C’était une « soirée cabaret » ordinaire comme nous en organisons tous les trimestres à l’École nationale de musique de Villeurbanne. Les jeunes gens qui s’y expriment ont en moyenne entre dix-huit et vingt-cinq ans. Hasard ou circonstances, ceux qui ont chanté ce soir-là avaient choisi d’interpréter d’anciennes chansons (Vian, Brel, Piaf). D’autres, qui proposaient leurs propres compositions, abordaient (sans s’être concertés) un même thème : les vieilles personnes (leurs grands-parents ou non), la mémoire qui s’en va ou qui demeure, et aussi le thème de l’avenir (le leur) qui est très incertain…
Cette tendance à regarder en arrière et à se méfier de ce qui est devant, était frappante, condensée ici en quelques chansons de jeunes auteurs. C’est sans doute un reflet de notre époque qui ne propose pas grand-chose de bien stimulant aux nouvelles générations.

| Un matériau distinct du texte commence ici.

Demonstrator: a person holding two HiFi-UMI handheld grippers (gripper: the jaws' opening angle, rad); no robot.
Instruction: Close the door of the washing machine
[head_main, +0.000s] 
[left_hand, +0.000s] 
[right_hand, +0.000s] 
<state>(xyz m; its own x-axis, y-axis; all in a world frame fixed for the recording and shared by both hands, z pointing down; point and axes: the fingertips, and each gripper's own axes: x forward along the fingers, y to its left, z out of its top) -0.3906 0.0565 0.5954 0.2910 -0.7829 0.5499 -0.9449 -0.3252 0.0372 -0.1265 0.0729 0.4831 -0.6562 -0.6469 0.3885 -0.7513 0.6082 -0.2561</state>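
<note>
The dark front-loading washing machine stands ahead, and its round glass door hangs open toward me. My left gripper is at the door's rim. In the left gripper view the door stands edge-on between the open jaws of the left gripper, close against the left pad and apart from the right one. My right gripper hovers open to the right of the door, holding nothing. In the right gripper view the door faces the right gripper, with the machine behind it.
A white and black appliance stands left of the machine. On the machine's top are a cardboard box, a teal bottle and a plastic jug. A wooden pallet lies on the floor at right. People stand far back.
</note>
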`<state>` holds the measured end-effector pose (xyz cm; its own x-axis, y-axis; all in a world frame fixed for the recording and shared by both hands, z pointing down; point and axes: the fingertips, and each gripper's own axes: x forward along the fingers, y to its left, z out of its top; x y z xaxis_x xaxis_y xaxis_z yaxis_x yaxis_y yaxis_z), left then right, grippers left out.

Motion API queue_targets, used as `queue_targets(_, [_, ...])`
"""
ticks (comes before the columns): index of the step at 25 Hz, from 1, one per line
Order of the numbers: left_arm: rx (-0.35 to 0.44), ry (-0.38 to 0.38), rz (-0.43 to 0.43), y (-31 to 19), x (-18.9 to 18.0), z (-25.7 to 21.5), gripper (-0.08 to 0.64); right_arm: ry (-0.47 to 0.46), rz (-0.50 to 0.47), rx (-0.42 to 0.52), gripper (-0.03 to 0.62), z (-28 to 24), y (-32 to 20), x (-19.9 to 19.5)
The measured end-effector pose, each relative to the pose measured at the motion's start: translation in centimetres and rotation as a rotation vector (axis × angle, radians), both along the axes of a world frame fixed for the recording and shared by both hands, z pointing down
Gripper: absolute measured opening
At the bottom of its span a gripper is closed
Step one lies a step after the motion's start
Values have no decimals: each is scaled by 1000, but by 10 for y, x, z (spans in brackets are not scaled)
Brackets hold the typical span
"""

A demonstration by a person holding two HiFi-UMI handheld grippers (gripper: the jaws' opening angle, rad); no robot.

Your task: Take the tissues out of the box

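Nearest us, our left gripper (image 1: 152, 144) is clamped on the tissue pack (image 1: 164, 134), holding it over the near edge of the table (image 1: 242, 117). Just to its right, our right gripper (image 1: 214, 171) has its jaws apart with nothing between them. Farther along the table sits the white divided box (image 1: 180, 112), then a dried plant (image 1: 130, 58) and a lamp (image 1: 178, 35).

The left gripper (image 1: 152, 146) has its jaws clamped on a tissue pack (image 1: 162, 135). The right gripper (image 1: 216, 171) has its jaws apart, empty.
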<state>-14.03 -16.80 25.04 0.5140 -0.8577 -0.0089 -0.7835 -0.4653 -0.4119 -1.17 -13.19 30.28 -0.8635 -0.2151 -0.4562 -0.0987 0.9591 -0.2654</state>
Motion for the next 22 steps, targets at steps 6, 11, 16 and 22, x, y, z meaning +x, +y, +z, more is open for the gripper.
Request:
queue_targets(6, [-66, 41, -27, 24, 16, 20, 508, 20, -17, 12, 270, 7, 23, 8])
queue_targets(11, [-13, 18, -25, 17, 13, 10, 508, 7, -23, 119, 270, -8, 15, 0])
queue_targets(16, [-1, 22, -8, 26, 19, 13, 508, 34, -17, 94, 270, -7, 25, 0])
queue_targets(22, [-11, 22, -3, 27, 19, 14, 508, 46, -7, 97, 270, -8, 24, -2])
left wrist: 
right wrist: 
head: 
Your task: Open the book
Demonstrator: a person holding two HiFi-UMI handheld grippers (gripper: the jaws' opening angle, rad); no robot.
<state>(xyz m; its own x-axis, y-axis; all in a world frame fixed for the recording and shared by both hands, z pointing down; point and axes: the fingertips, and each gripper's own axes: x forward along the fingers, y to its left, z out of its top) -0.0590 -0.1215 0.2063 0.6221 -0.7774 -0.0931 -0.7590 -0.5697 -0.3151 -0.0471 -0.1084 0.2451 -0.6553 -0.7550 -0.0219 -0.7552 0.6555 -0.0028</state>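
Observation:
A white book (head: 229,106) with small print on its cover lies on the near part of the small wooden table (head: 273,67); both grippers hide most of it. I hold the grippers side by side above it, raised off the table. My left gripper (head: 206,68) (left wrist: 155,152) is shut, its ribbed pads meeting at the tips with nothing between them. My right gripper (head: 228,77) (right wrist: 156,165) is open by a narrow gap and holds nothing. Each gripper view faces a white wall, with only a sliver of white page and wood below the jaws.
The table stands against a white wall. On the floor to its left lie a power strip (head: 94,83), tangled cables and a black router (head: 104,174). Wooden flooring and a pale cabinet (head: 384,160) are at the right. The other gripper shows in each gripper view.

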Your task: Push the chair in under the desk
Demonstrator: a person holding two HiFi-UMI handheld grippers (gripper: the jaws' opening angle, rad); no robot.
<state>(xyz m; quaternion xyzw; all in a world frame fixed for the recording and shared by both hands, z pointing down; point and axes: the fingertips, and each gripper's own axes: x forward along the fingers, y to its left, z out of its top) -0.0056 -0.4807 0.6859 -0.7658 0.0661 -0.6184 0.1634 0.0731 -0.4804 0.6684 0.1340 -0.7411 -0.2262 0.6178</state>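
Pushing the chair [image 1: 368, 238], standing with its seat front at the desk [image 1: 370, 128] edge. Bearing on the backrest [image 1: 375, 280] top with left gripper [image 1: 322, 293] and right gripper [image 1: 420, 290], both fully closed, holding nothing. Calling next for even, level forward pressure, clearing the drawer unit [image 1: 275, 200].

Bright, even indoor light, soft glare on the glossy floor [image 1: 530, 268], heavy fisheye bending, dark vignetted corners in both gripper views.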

Hier semble plus sûr que demain, c’est un refuge.
Il se trouve que la salle était en grande partie occupée ce soir-là par un public d’un âge certain, des membres des familles des participants, mais aussi un public de personnes qui aiment bien venir écouter de la chanson à 18h30, dans leur quartier*. Une jeune fille âgée de dix-huit ans, qui écrit de fort jolies chansons qu’elle interprète avec une voix très gracieuse, mais qui sans doute n’avait pas remarqué le grand nombre de personnes âgées dans le public, présenta sa chanson L’Avenir incertain, par ces mots : « J’ai dix-huit ans, je suis étudiante, et je ne sais pas si vous êtes comme moi, mais je pense souvent à l’avenir »… Un ange bienveillant est passé sur la salle. Personne n’a ri, mais j’ai vu quelques sourires amusés flotter sur de vieux visages, et j’ai finalement été touché de voir ce public « d’anciens » ému par cette toute jeune fille chantant sa crainte de l’avenir. Car même si à partir d’un certain âge on sait trop bien de quoi demain sera fait, l’inquiétude des uns peut rejoindre celle des autres le temps d’une chanson, où dans un instant suspendu s’abolit alors la frontière invisible entre les générations. C’est là le pouvoir possible et passager d’une chanson, même maladroite et imparfaite de débutante. Ça se passe n’importe où, n’importe quand, avec n’importe qui, alors qu’on ne s’y attend pas.

Pierre Delorme 

* Ces « soirées cabaret » étaient au départ fréquentées par le seul public que constituent les élèves de l’école. Après quelques articles dans la presse locale, on voit venir à ces soirées (l’entrée est gratuite) des personnes d’âge mûr, voire respectable, qui habitent dans le secteur et que la chanson intéresse. Ce qui donne un public où la génération des jeunes adultes côtoie celle des plus anciens. C’est assez rare pour être souligné.